Bobby listened to Lucretia Adams’s big Mars-adapted boots stomp on the knotty pine veranda decking. With each step it sounded as if she would crash through.
“Do you understand your position here, Mr. Wallace?”
“I understand.” Bobby leaned against the veranda railing. When he’d seen her heading up the access road in her jackrabbit-fast Dodge, he’d known what was coming.
“I can’t force you to leave, but I must advise you of the consequences if you choose to stay.”
Bobby stared over the trees. This high in the atmosphere – Tharsis Montes bulged even without the mountains – he sometimes felt he could see the curvature of the planet. She stretched away all vermilions and emeralds and shades of royal blue. Hazy at the horizon. Black right above.
He kept a clear wedge of wildflowers and lawn open, so he could always view the world from the cabin. Few people enjoyed such vistas every day.

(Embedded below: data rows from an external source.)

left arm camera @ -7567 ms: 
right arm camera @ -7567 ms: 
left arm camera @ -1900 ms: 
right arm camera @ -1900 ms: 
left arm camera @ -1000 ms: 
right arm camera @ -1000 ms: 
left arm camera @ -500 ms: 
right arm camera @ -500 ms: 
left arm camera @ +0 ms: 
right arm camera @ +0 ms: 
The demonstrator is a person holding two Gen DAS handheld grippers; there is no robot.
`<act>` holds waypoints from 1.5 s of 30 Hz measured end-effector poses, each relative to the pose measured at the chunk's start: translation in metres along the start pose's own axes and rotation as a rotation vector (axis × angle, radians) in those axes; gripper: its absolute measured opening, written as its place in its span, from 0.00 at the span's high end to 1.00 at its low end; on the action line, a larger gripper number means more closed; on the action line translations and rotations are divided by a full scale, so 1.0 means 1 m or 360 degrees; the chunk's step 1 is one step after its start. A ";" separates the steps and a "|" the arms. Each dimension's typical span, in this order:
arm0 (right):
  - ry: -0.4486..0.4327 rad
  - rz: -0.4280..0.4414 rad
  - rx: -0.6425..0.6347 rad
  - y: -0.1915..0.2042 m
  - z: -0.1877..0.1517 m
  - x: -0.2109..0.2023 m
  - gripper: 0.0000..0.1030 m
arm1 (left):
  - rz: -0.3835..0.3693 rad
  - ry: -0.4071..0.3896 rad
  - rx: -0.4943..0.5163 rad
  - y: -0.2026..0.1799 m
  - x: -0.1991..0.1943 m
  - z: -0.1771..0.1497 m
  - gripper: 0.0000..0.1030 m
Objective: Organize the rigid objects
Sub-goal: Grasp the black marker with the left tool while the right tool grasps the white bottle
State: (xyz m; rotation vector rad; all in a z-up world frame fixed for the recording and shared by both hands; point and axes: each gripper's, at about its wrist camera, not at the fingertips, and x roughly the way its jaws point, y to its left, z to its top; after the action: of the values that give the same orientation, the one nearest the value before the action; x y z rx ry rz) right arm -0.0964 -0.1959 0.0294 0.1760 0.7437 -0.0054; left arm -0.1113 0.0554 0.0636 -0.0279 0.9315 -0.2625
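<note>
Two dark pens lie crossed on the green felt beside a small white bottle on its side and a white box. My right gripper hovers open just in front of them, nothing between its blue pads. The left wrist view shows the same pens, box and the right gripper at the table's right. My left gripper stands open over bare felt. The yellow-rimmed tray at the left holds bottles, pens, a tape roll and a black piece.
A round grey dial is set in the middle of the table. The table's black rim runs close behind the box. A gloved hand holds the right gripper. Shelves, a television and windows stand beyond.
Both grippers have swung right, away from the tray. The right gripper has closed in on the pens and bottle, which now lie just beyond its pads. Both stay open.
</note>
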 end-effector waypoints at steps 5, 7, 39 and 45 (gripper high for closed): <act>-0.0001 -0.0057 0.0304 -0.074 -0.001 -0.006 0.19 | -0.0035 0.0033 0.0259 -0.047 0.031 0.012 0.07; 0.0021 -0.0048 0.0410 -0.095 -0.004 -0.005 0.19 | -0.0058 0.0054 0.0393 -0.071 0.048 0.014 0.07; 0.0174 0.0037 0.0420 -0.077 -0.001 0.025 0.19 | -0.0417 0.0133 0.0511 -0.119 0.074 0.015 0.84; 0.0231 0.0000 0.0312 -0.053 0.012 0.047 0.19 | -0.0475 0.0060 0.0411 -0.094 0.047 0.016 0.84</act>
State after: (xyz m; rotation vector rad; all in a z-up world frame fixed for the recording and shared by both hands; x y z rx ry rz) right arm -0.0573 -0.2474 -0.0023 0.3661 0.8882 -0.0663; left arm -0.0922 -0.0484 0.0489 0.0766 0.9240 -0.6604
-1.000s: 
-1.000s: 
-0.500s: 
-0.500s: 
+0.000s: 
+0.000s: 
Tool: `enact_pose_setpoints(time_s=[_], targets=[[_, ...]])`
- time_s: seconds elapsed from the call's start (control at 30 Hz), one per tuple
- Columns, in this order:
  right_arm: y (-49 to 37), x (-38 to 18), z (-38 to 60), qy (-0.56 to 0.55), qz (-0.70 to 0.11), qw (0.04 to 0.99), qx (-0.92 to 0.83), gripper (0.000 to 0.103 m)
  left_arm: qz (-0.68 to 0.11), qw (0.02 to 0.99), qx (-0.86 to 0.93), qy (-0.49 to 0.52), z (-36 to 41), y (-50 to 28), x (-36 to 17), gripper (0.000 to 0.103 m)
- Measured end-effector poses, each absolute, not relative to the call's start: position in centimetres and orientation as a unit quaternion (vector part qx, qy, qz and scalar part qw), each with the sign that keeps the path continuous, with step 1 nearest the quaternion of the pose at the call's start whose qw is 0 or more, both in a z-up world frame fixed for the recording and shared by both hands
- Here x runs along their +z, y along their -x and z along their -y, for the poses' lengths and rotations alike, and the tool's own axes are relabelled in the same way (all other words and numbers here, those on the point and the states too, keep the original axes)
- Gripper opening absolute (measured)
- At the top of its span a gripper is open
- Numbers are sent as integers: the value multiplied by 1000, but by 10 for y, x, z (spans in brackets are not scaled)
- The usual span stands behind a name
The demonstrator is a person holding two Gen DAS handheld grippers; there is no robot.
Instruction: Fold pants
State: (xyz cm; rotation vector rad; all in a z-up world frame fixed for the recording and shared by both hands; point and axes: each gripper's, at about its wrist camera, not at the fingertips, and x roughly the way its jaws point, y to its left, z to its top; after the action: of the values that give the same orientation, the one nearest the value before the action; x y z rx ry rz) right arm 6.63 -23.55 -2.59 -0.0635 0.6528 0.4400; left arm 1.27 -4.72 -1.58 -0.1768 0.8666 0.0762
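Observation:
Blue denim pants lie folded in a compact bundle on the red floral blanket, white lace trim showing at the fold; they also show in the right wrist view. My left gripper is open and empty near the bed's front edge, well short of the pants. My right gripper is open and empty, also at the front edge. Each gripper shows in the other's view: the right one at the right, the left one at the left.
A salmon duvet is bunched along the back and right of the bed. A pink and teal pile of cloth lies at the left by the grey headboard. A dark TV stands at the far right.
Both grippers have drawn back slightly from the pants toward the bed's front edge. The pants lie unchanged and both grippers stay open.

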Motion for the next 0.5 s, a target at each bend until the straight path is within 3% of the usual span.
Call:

“Are you even listening?” she said.
Lucretia Adams, Bobby figured, was probably about ten years, standard, his senior. She was tall, over six feet, so she looked down on him. Long dark hair, tied in a knot at the back of her head. Darker skin than he was used to.
Her arrival was a distraction. He had some Oregon seedlings to get into regenerated soil ready for shipping, and some pohutukawa cuttings to propagate. There was a gamey transmitter out in the swales that needed replacing.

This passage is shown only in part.